マーケティング担当者の中でも特にWebマーケティングを担当しているかたは、兼務として働くケースが多いでしょう。
本業を行いながら片手間でWebマーケティングと行っている場合には、どうしても本業の方を優先し、時間があったらWebのことをやろうという方も少なくないはずです。
そのような点から「時間がない」とマーケティング活動をおろそかにしてしまうことがありますが、データドリブンマーケティングはデータを取得し分析、仮説を立て実行するというPDCAを回すことが出来るマーケティングのため、優先的に時間を作るべきと言えるでしょう。

まとめ

ここまで、データドリブンマーケティングについて、特徴や考え方、注目されてきている背景などについてご紹介してきました。

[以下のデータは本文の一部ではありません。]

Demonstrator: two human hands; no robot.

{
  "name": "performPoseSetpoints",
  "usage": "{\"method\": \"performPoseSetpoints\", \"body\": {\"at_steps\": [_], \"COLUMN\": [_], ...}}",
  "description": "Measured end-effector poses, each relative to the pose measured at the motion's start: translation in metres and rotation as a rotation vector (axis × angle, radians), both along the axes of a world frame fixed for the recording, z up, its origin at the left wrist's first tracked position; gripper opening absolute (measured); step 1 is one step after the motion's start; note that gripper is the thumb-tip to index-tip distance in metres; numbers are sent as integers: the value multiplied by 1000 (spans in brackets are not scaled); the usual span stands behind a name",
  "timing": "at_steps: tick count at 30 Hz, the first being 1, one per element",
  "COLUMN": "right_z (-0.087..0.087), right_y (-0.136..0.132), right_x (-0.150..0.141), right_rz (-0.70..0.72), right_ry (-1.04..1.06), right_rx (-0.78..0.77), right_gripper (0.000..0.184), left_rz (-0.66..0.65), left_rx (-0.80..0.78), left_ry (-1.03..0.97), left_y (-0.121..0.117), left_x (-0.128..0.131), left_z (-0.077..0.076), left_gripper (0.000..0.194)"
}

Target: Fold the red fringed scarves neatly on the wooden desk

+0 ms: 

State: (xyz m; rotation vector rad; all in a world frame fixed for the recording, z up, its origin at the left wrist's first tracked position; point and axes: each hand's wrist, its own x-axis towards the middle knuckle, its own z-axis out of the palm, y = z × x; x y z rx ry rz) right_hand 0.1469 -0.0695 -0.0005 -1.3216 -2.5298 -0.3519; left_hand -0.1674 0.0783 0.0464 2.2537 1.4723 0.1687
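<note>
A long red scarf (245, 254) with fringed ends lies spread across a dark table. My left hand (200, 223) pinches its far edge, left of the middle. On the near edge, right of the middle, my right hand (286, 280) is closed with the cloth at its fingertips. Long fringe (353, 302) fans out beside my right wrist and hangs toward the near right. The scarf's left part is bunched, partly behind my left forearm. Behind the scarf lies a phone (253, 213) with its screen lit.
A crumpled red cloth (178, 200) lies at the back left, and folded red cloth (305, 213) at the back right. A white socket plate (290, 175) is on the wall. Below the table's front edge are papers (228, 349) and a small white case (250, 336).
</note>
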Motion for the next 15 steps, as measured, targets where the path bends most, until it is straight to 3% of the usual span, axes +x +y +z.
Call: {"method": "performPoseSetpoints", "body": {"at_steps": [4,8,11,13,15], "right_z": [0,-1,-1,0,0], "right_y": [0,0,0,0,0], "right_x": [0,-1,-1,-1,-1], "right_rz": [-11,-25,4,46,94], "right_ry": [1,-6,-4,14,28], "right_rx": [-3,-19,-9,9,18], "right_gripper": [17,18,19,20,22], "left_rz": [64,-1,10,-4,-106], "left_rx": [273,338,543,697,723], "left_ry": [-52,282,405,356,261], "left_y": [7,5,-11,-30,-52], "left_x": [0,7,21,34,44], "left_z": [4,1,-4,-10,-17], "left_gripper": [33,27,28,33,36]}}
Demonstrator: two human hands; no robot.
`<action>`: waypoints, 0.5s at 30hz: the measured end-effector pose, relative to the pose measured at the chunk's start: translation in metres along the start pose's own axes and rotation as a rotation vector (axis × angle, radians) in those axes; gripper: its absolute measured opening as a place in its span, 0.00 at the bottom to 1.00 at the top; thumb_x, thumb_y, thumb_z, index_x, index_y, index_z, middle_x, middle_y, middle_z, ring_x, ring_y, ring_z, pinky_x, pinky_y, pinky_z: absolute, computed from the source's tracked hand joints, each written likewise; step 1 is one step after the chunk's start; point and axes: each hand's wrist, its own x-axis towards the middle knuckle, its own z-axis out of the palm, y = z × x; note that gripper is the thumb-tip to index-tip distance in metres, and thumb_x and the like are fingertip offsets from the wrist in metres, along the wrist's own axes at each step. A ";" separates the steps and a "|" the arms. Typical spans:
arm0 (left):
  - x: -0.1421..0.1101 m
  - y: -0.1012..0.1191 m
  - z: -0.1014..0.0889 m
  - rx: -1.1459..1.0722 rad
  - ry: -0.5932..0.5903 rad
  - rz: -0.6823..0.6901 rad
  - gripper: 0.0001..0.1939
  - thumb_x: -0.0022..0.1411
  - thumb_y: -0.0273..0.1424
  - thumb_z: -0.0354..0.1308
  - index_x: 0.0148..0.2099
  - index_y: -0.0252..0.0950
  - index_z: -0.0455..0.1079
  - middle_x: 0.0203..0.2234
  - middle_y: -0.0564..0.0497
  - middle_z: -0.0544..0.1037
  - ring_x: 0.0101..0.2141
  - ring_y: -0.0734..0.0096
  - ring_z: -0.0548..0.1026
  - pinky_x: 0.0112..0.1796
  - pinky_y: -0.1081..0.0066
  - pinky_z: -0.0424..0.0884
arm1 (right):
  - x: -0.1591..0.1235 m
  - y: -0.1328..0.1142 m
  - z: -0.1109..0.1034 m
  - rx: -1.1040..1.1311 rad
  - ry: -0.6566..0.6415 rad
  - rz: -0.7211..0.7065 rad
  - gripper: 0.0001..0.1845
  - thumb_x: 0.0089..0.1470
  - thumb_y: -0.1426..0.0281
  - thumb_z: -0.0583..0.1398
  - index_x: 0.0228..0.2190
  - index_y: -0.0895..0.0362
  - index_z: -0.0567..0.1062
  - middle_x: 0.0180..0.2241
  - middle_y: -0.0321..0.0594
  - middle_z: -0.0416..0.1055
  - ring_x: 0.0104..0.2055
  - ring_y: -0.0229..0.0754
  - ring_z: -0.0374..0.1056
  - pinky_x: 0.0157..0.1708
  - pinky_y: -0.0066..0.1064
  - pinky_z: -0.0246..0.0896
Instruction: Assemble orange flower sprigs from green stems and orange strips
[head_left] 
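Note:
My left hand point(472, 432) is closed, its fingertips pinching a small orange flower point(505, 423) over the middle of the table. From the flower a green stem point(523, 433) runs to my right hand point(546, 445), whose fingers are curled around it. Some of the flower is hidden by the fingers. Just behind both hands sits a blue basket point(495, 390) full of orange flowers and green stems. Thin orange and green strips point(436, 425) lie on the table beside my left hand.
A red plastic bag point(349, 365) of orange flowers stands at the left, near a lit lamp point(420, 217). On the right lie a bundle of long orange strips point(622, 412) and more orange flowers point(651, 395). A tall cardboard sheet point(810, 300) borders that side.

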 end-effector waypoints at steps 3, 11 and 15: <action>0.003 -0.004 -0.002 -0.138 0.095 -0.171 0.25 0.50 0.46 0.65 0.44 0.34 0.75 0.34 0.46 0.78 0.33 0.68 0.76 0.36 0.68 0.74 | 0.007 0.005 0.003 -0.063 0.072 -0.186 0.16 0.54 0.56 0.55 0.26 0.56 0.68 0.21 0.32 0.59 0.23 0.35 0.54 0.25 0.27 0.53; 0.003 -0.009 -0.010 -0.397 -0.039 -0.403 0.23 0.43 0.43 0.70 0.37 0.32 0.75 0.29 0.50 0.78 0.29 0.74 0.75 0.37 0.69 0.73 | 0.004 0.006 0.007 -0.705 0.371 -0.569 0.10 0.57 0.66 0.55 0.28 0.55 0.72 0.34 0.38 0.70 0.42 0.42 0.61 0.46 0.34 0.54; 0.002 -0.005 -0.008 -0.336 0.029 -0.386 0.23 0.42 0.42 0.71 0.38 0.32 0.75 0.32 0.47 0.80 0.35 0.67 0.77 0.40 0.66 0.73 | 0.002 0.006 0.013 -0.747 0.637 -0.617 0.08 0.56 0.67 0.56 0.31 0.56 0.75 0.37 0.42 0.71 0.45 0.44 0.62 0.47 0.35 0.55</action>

データドリブンマーケティングの特徴としては、見える化できることやPDCAサイクルを回しやすいこと、改善ポイントが見えやすいなどがありました。
デジタル社会の現代、企業が経営を安定させ、継続的に存続していくためには、デジタル広告を含めたデジタルマーケティングが欠かせません。
その方法や考えたとして、データドリブンマーケティングは基本の考え方と言えるでしょう。
これからデジタルマーケティングに取り組まれる方は、データドリブンマーケティングの考え方をしっかりと身につけることから始めると良いでしょう。